La maggioranza di centrodestra, infatti, si è detta stupita e amareggiata da quanto affermato da Alessandro Simonelli, presidente di Area Vasta di Confcommercio. "È doveroso specificarlo con chiarezza: non si tratta di generiche posizioni dei commercianti, ma di affermazioni riconducibili a una precisa responsabilità associativa - hanno spiegato - per anni la stessa Confcommercio ha sostenuto, giustamente, che per non svilire l’immagine di Ponsacco fosse necessario accendere le luci sul bello e discutere il brutto, ciò che è migliorabile, a fari spenti, nelle sedi opportune. Un principio di responsabilità che oggi, improvvisamente, sembra essere stato accantonato".
Il riferimento, appare evidente, è al percorso che il Comune, allora guidato dalla sindaca Francesca Brogi, aveva avviato per "illuminare" il centro. "I fatti sono semplici e parlano da soli: venerdì 27 Febbraio la Pec con cui Confcommercio chiede formalmente un incontro all’amministrazione comunale è arrivata alle 14,30 - hanno raccontato dalla maggioranza - due ore dopo, prima ancora di aver avanzato proposte concrete, prima di aver ricevuto qualunque risposta è comparso un articolo online con dichiarazioni di attacco firmate dal responsabile dell’associazione".
Una tempistica che, secondo il centrodestra, lascia poco spazio alle interpretazioni.
"Il dialogo si costruisce con coerenza, non chiedendo un tavolo istituzionale mentre contemporaneamente si sceglie la via dell’esposizione mediatica - hanno proseguito - colpisce, inoltre, come le dichiarazioni rilasciate sembrino orientate più a costruire una narrazione di emergenza che a rappresentare con equilibrio le difficoltà reali del tessuto commerciale.
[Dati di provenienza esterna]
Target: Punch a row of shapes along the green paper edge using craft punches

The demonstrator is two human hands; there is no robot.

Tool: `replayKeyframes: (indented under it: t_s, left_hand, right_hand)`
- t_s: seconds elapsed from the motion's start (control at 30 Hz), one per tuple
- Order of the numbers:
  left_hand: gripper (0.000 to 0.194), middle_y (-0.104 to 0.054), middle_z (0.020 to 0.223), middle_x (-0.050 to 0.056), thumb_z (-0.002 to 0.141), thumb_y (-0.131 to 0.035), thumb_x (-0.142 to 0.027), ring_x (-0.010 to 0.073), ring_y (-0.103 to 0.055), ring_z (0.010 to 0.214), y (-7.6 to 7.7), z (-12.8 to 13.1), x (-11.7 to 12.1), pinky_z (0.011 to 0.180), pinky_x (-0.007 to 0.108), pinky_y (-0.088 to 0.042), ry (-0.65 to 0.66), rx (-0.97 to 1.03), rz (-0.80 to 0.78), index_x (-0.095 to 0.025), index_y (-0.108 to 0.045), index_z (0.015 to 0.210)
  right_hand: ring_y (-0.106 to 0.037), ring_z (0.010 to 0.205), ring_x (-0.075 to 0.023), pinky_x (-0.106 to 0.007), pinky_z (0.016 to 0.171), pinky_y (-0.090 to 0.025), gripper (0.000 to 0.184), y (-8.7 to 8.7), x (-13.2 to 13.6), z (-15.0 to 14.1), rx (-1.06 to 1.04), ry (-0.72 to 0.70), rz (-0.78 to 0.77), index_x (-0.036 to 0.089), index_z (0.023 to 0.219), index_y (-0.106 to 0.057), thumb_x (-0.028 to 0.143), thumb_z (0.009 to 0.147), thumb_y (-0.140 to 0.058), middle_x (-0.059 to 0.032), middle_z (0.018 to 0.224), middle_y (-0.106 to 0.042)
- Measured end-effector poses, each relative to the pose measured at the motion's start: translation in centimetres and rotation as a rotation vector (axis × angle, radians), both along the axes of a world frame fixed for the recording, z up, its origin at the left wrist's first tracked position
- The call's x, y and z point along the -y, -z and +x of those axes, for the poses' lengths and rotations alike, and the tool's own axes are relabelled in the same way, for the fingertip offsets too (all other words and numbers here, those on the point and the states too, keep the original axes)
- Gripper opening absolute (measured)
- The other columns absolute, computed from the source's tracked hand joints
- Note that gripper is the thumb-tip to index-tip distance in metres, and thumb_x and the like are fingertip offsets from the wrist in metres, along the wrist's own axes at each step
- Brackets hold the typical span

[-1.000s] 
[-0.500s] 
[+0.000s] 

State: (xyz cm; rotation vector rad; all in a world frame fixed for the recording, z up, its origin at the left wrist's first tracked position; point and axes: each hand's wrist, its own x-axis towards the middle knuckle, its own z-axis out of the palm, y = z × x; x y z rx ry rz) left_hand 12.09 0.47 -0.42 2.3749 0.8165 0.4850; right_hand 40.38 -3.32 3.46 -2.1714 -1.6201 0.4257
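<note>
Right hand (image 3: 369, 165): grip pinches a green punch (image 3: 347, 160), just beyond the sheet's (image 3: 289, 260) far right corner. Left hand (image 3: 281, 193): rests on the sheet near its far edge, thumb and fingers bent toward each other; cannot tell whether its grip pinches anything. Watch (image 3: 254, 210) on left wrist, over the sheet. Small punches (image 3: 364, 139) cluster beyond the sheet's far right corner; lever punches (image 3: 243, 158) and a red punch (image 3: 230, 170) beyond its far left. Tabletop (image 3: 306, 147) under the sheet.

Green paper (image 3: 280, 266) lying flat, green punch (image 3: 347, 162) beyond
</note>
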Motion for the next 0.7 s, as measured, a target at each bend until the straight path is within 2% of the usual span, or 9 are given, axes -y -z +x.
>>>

Temi seri come sicurezza, Tari, decoro urbano e incentivi meritano serietà, dati concreti e confronto diretto, non slogan da prima pagina".
"A chi ci ha preceduto sono stati concessi 78 anni senza mai sollevare simili accuse pubbliche; oggi, dopo pochi mesi di amministrazione, si pretende un cambiamento immediato, usando toni che sanno più di attacco politico che di tutela del commercio - hanno concluso - la maggioranza intende comunque proseguire nel proprio lavoro nell’interesse di Ponsacco e del suo commercio, continuando a lavorare per la città e ad ascoltare tutte le associazioni di categoria, anche quelle che oggi scelgono la strada della polemica. Perché il bene del territorio viene prima di ogni strumentalizzazione. La malafede, in questo caso, appare macroscopica".